→ Instructions for the task
Lines from the listing below that contain the string "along" are to be reported.

*** Block opens ***

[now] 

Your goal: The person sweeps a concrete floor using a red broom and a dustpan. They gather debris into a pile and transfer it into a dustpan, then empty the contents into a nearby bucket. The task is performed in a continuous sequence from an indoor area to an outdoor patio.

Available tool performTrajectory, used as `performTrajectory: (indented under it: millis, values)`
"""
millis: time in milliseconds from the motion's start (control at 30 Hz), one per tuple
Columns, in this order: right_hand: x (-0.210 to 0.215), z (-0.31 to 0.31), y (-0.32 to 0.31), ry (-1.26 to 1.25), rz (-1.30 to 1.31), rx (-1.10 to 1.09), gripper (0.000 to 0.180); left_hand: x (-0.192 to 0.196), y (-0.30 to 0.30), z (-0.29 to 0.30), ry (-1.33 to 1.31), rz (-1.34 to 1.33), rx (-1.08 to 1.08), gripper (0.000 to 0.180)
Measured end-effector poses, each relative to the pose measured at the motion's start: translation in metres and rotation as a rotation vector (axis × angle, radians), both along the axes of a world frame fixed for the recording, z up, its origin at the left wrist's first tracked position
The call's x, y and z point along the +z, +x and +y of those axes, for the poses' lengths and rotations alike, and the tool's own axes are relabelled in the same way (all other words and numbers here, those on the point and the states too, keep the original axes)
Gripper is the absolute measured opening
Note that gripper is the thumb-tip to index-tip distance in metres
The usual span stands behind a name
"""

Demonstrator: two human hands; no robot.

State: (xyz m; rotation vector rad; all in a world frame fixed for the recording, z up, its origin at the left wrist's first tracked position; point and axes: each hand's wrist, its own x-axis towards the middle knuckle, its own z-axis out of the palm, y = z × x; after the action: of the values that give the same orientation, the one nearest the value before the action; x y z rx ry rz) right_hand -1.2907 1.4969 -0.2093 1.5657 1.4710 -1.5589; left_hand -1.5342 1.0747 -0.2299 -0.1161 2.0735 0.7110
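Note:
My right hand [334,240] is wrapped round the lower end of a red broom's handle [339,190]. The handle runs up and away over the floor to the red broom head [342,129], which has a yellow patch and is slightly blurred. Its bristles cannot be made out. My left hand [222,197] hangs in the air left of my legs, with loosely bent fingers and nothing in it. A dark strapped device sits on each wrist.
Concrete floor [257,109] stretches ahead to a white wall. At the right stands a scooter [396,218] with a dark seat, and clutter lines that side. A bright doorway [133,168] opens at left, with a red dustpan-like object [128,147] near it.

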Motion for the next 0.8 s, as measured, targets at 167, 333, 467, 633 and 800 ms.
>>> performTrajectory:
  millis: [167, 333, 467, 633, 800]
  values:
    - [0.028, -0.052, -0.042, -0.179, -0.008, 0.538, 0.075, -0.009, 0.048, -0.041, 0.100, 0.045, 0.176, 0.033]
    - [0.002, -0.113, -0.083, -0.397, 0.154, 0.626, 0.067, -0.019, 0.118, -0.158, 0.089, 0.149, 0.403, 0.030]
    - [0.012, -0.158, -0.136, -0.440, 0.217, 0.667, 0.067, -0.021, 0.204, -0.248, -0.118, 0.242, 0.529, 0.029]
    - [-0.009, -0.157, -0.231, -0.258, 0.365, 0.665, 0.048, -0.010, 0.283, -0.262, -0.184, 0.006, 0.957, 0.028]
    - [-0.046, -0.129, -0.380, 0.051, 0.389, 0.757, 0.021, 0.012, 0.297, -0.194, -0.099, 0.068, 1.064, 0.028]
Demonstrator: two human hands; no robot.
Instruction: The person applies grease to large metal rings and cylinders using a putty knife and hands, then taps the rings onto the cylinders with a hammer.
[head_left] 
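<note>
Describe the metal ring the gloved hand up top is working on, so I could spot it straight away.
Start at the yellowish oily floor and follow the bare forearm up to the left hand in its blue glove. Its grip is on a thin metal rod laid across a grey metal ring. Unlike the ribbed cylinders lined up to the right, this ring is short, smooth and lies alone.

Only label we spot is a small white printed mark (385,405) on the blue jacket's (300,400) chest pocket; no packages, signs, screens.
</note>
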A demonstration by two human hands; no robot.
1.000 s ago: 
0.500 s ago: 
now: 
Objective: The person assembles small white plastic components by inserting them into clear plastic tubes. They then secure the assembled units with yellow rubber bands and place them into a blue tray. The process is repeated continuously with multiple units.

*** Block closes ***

→ Response to the task
Measured end-effector poses, each relative to the pose measured at the motion's start: translation in metres and rotation as a rotation vector (axis × angle, radians), both along the axes of a world frame fixed for the recording, z up, its origin at the left wrist's first tracked position
The call's x, y and z point along the +z, +x and +y of those axes, for the poses' lengths and rotations alike, and the tool's own axes are relabelled in the same way (all other words and numbers here, those on the point and the states too, keep the original axes)

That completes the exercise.